И в точности как революционные прозрения Вико переплелись с возрожденным неоплатонизмом, так и открытия Фрейда соединились с этой многовековой традицией в работах Карла Густава Юнга. Здесь фрейдовская концепция символа вернулась к своему неоплатоническому истоку.[546] Это достигнуто — или так по крайней мере кажется — соединением трансцендентного царства религиозной традиции с содержимым коллективного бессознательного, говорящего с нами загадками, ключ к которым дает все та же премудрость древних.
* * *
Можно сказать, что платоновская и аристотелевская традиции, прослеженные по их отношению к символу, представляют две фундаментальные реакции думающего человека на проблемы, которые ставит перед ним существование языка. Платоники первыми заставили его почувствовать, что «дискурсивная речь» не в силах передать опыт прямого постижения истины и «несказанную» насыщенность мистического видения. Они же понуждали искать альтернативу в языке зримых или слышимых символов, которые, в отличие от языка, сходны с переживанием истины хотя бы своей непосредственностью. Эти же представления заставляли романтиков искать наставлений у ребенка, сновидца, дикаря — тех, кто видел мир, еще не пропущенный через языковый фильтр. Как ни много дал искусству этот порыв, не следует забывать и об опасностях, поджидающий тех, кто отверг рациональную речь — им легко скатиться в бессвязность, безумие и, что хуже всего, в бессодержательность, банальность, замаскированную под глубину.
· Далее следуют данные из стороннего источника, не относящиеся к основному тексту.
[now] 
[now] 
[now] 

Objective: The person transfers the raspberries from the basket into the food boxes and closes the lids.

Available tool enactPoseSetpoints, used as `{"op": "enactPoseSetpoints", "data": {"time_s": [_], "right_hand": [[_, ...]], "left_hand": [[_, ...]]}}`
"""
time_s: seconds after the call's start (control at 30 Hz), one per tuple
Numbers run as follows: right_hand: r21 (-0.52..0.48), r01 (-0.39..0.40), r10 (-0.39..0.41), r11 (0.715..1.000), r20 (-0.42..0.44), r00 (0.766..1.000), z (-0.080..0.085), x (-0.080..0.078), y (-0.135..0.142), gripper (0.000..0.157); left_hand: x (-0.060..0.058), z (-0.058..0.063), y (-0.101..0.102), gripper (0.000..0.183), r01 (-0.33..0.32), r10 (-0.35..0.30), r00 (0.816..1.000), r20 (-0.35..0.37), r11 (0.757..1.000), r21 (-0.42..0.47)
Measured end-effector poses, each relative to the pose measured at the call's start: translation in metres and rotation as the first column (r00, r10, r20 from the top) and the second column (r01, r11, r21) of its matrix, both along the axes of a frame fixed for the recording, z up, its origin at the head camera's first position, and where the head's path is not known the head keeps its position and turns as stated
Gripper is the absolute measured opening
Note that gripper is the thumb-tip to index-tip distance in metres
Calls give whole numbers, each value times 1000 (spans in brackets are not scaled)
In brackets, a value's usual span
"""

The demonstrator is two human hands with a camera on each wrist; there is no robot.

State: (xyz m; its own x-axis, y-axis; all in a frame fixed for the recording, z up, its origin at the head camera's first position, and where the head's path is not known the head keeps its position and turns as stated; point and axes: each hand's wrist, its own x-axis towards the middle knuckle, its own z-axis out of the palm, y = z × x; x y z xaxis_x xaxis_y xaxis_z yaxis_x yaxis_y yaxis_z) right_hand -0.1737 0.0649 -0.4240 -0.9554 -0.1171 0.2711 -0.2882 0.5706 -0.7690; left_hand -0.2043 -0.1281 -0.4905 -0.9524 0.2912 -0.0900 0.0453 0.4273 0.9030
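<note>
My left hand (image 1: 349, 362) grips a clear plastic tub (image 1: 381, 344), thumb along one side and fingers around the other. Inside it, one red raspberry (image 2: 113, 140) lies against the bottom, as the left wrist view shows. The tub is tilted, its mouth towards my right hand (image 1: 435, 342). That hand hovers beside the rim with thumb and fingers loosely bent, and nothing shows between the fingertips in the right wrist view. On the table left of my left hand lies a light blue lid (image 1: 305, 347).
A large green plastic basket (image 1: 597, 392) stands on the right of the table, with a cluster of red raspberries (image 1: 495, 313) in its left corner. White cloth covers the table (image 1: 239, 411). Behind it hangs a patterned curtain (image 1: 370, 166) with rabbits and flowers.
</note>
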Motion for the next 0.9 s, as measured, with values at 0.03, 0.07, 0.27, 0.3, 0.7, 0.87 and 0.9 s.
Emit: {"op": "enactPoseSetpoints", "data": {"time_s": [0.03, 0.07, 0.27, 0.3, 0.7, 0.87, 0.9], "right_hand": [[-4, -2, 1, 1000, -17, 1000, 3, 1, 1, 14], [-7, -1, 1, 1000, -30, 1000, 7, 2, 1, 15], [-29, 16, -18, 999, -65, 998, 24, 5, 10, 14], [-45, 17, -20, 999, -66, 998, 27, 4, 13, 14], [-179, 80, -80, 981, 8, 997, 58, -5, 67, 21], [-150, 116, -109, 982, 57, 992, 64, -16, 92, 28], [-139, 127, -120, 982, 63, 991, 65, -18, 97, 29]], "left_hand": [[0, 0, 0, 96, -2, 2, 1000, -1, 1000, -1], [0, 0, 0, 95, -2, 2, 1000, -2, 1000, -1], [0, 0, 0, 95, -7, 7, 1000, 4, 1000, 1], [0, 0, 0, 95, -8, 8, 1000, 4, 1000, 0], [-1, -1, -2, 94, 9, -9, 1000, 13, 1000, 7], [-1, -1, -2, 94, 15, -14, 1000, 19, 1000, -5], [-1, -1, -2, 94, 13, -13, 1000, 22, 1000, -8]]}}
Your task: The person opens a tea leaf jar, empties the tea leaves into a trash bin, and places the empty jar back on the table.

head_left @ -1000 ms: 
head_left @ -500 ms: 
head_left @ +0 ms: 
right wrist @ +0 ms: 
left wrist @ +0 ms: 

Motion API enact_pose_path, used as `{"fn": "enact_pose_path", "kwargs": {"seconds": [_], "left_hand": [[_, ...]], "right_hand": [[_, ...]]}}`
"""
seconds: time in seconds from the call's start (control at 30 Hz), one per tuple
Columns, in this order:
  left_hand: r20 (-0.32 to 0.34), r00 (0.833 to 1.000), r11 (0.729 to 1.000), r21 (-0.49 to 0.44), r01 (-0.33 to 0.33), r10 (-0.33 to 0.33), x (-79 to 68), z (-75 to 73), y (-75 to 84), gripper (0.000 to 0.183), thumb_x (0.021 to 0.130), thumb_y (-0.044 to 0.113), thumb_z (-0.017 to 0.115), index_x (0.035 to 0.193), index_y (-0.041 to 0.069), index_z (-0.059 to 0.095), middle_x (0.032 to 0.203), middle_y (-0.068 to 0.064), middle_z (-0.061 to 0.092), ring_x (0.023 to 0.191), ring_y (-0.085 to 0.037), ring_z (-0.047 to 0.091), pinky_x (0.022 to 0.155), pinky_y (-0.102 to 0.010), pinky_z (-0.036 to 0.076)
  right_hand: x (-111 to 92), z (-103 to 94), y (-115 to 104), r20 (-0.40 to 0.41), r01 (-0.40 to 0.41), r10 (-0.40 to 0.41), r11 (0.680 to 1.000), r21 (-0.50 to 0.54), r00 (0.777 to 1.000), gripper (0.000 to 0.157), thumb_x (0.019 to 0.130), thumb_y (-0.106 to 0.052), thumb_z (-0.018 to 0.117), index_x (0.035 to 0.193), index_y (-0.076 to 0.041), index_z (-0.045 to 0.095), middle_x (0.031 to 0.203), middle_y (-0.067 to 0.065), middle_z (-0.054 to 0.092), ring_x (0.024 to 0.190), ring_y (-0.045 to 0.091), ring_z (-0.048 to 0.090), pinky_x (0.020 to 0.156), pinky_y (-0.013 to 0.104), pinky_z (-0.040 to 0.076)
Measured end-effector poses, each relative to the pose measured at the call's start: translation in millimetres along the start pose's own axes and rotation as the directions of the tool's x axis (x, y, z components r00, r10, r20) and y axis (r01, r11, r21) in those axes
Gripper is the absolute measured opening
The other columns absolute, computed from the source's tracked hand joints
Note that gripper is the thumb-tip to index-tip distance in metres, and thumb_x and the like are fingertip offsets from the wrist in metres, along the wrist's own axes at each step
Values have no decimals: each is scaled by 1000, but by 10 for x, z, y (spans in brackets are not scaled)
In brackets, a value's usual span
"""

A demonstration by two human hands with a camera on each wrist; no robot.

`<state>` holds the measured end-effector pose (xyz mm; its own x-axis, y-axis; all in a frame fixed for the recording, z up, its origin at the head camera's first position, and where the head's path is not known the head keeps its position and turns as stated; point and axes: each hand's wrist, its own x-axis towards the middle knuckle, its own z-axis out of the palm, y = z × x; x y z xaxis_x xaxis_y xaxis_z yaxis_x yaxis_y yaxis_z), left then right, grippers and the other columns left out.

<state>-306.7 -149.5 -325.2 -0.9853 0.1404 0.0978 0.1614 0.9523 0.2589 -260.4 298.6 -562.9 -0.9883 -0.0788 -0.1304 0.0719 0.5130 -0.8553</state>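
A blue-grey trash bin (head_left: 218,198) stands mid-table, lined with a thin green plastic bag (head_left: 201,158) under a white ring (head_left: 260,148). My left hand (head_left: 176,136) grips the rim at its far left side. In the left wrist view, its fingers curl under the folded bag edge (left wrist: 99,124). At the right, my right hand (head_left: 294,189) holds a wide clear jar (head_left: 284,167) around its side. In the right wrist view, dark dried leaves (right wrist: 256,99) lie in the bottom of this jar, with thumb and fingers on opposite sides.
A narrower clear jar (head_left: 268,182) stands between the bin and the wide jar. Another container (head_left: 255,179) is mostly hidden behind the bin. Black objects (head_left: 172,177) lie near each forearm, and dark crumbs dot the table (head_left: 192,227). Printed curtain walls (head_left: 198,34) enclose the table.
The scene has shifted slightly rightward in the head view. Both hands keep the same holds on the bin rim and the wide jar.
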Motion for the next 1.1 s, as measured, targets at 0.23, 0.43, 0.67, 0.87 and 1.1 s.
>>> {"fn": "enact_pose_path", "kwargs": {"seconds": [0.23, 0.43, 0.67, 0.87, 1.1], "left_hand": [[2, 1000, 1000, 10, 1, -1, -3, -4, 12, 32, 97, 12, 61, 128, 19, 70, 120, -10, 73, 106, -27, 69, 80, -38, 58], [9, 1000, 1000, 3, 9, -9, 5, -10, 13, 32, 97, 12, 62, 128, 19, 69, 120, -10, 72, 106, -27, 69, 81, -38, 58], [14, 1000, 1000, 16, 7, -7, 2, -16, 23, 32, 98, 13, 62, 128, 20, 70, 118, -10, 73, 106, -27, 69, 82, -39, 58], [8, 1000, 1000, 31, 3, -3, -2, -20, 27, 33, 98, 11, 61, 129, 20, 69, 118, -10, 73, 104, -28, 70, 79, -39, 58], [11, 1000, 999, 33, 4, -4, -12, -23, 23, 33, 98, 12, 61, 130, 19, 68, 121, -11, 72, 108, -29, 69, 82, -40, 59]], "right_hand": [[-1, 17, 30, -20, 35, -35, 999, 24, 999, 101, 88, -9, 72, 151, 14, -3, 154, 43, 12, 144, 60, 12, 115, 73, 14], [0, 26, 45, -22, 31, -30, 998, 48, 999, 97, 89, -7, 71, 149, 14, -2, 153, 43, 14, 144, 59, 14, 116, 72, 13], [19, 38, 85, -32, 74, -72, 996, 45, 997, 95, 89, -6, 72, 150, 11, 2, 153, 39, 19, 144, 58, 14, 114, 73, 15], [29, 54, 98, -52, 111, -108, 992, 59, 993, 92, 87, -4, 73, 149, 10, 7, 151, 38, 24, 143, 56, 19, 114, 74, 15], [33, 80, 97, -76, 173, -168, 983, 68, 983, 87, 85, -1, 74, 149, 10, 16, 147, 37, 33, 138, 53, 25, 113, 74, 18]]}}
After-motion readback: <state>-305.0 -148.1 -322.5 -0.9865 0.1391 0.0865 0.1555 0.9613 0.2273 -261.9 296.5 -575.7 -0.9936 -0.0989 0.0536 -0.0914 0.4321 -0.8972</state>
Можно возразить, что на это их толкают последователи Аристотеля, переоценивая значимость языка. Язык, в конечном счете, всего лишь орудие, «органон», созданный человеком под давлением эволюции, требовавшей, чтобы члены племени могли сговариваться между собой. Так он приспосабливался к межсубъектным мирам фактов и аргументов. Он не мог бы исполнять свою функцию, если бы не разбил воспринимаемый мир на категории и не формализовал структуру высказываний. То, как это было сделано, первым описал Аристотель, но давно признано — аристотелевская традиция склонна объявлять категории языка категориями мира. Его последователи не видят белых пятен, оставленных на карте опыта языком, и потому слепы не только к тем озарениям, о которых силятся поведать платоники. Им невдомек, что язык бессилен передать даже простейший субъективный опыт, такой как мышечный тонус или настроение. Однако, переоценивая законченность языка, они не отдают должного его гибкости и силе творческого роста. Я указал, в связи с теорией эмблем, что аристотелевское представление о метафоре, которая всего лишь «переносит» существующие категории по заданной сети концепций, замутняет главное ее достоинство: через ее посредство говорящий может реструктуировать реальность в мимолетном или более устойчивом образе. Утверждалось также, что в аристотелевской системе логики язык кажется запертой тюрьмой, и лишь представление о логике как «метаязыке» для обсуждения высказываний позволило нам понять, как развивается знание.